The lab has a lack of funds to perform planned clinical tests by the end of this year.
“This is a great loss of South Africa and the continent. This means that any possible research that comes out of Africa will have to be tested in Europe or America,” says Professor Eli.
In June, universities asked the government to the Belout of 4.6 billion South African Rand ($ 260m; £ 190m) in the next three years.
“We are begging for support because South Africa is at the forefront of HIV research, but it is not leading to itself. It has an impact on the practice and policies of the whole world,” Dr. Fitthwe is called Matutu.
South African Health Minister Aaron Motosole announced on Wednesday that some alternative funds have been secured for research.
Bill and Melinda Gates Foundation and Welcome Trust have agreed to donate 100 meters each with immediate results, while the government will provide 400 meters of rand in the next three years, he said.

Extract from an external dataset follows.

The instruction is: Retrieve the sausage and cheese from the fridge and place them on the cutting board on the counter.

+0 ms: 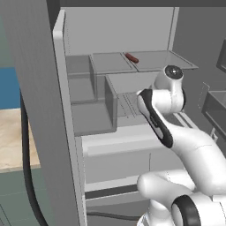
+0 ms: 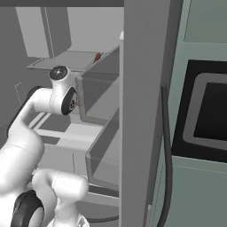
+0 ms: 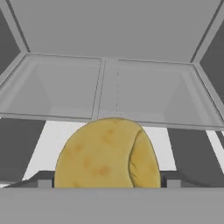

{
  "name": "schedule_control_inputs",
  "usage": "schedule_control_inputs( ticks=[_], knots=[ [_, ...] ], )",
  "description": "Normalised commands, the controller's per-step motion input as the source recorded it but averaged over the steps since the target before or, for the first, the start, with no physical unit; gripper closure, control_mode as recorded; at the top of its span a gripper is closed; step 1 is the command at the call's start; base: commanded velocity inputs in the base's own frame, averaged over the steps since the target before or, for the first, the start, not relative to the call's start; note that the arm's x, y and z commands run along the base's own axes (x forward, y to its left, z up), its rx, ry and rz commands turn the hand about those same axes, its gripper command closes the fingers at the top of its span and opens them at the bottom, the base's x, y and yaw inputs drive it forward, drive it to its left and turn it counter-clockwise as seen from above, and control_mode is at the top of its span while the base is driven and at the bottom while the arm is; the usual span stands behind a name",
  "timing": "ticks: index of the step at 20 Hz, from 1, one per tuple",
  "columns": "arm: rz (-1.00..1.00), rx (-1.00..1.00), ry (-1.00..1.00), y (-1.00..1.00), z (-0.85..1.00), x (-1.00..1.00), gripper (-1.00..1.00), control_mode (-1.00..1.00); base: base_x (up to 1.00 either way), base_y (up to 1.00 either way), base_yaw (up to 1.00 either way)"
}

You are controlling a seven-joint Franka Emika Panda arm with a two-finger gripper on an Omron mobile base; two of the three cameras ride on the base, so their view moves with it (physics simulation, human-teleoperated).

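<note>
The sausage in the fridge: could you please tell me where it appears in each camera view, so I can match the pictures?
Left base view: the sausage lies on the upper fridge shelf, near the top centre.
Right base view: a small red tip of it peeks out on that shelf, upper left of centre, beside the open door's edge.
Hand view: not in it; the cheese sits at the claw.
Shared landmark: the upper shelf.

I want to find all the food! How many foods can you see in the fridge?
2. The sausage lies on the upper shelf at the back. The cheese sits right at the pincer, between its fingertips. More may be hidden behind the bins or doors.
</note>
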Motion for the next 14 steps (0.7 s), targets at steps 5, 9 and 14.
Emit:
schedule_control_inputs(
  ticks=[5, 9, 14],
  knots=[
    [0.00, -0.09, 0.09, -0.08, 0.66, -0.92, 1.00, -1.00, 0.00, 0.00, 0.00],
    [0.00, 0.01, 0.01, -0.01, 0.14, -0.54, 1.00, -1.00, 0.00, 0.00, 0.00],
    [0.00, 0.09, -0.03, 0.00, 0.26, -0.35, 1.00, -1.00, 0.00, 0.00, 0.00]
  ],
)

These researchers will bring a total of 600 meters of rand below the 6.6 billion rands requested by the researchers.
About Googu, she hoped that a treatment for HIV/AIDS would have been found until she was old, but now she was less optimistic.
“I am taking care of a nine -year -old boy. As long as I want to live to take care of him,” she tells the BBC.
“This is not a problem right now, we have to think about how it will affect the generation of women and young people.”